=== WHAT IS EXPECTED ===
Exact reproduction required: print each line of the material below.

___ DATA SEGMENT

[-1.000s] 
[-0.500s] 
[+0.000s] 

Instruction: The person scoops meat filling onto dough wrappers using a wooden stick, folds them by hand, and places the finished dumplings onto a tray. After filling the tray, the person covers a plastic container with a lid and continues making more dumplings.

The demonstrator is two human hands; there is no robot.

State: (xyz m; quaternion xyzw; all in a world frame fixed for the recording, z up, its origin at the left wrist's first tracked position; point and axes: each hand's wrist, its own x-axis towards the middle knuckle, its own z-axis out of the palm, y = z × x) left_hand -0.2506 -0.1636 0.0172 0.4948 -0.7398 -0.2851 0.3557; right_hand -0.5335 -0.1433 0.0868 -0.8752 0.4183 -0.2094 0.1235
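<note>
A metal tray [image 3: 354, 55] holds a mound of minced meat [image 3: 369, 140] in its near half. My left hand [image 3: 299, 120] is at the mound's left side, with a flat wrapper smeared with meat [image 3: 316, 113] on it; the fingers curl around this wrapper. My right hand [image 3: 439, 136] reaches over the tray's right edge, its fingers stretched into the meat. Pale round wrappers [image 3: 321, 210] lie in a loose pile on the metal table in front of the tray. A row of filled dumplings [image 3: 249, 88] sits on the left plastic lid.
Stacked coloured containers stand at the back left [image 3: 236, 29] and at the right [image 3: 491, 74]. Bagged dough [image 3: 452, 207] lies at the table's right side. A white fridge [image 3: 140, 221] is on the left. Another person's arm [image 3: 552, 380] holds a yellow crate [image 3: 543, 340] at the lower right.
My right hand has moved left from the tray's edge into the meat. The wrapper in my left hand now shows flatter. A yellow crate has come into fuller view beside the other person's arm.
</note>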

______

=== YOUR SOLUTION ===
[-1.000s] 
[-0.500s] 
[+0.000s] 

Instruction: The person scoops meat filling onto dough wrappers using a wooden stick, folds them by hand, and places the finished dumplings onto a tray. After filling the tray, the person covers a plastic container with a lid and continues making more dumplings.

The demonstrator is two human hands; there is no robot.

State: (xyz m; quaternion xyzw; all in a world frame fixed for the recording, z up, its origin at the left wrist's first tracked position; point and axes: each hand's wrist, its own x-axis towards the middle knuckle, its own z-axis out of the palm, y = z × x) left_hand -0.2506 -0.1636 0.0172 0.4948 -0.7398 -0.2851 0.3557; right_hand -0.5335 -0.1433 0.0868 -0.8752 0.4183 -0.2094 0.1235
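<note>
A metal tray [image 3: 354, 55] holds a mound of minced meat [image 3: 369, 140] in its near half. My left hand [image 3: 299, 120] is at the mound's left side, with a flat wrapper smeared with meat [image 3: 316, 113] on it; the fingers curl around this wrapper. My right hand [image 3: 439, 136] reaches over the tray's right edge, its fingers stretched into the meat. Pale round wrappers [image 3: 321, 210] lie in a loose pile on the metal table in front of the tray. A row of filled dumplings [image 3: 249, 88] sits on the left plastic lid.
Stacked coloured containers stand at the back left [image 3: 236, 29] and at the right [image 3: 491, 74]. Bagged dough [image 3: 452, 207] lies at the table's right side. A white fridge [image 3: 140, 221] is on the left. Another person's arm [image 3: 552, 380] holds a yellow crate [image 3: 543, 340] at the lower right.
My right hand has moved left from the tray's edge into the meat. The wrapper in my left hand now shows flatter. A yellow crate has come into fuller view beside the other person's arm.
</note>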

The exercise asks for nothing more than this.